TOPSICはJavaやC#、Ruby、Perl、PHP、Python、Scala、COBOLなど主流のプログラミング言語にすべて対応したプログラミングスキル判定サービスであり、サービスはクラウドにて提供されます。6段階の難易度の問題が組み合わされ60分~90分のテストを行うことで、サービスが回答を自動採点してスキルを判定します。問題を作成しているのは世界的なプログラミングコンテストを運営しているAtCoder社です。TOPSICを使用することで人事担当者でもIT人材のスキルの管理ができ、かつ手間をかけずにテストが行えます。

もう一つ大切なことは、フィードバックを必ずすることです。プログラミングテストの結果を本人にフィードバックして、何が間違っていたのかを伝えることで新しい気づきや意識を持ちスキルが向上するでしょう。こうしたフィードバックに関しては信頼関係のあるマネージャーなどから行うことでより効果的になるでしょう。

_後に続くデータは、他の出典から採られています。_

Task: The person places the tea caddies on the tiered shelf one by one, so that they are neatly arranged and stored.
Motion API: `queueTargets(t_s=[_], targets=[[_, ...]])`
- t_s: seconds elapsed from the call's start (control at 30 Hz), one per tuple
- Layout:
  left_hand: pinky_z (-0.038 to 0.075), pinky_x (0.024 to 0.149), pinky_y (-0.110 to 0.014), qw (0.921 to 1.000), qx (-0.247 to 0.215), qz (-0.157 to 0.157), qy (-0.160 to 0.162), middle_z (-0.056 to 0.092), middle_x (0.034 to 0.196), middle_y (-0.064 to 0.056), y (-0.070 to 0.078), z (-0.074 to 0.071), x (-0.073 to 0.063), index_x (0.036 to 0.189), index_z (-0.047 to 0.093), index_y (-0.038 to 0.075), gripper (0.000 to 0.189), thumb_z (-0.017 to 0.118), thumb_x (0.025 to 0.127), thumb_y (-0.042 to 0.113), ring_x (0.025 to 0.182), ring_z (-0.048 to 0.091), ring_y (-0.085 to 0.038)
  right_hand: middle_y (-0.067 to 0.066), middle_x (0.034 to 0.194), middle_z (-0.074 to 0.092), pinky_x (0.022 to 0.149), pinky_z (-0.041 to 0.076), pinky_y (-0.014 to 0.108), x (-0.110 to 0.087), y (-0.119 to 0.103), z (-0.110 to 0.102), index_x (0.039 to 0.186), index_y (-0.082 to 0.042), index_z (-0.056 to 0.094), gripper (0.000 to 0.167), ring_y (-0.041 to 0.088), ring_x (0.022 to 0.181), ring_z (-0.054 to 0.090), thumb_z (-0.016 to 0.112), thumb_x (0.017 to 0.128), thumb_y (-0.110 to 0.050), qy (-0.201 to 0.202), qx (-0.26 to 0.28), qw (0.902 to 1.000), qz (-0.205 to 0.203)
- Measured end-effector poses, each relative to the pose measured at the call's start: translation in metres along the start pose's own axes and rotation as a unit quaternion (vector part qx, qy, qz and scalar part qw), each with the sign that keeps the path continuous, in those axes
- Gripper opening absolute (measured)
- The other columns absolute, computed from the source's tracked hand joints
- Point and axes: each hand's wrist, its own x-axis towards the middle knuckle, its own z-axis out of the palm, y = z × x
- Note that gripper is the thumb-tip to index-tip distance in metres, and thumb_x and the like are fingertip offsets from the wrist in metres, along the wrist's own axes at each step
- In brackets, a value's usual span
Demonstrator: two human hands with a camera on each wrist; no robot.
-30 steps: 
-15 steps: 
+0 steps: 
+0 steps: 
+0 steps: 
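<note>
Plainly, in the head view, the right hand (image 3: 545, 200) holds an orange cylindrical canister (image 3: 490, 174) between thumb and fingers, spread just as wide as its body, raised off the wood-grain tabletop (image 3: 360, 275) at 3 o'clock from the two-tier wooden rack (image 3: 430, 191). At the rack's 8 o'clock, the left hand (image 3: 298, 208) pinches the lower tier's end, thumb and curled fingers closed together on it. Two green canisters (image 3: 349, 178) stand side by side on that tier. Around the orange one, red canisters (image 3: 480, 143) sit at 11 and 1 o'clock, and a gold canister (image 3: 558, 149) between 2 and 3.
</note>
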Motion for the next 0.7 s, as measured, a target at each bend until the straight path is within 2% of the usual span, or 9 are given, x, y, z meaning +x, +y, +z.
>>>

皆さんの会社では、IT人材不足という大きな課題に対しどういった取り組みをしているでしょうか?社内のIT人材が不足しているし優秀な人材を確保するためのリソースが少ないという場合は、社内の人材を教育し、スキルアップをしてゆくことが有効です。その第一歩は、各自がどのくらいのスキルレベルであるかを客観的に評価し、把握することです。そのためにTOPSICを活用し、効果的なスキルアップを実現していただければと思います。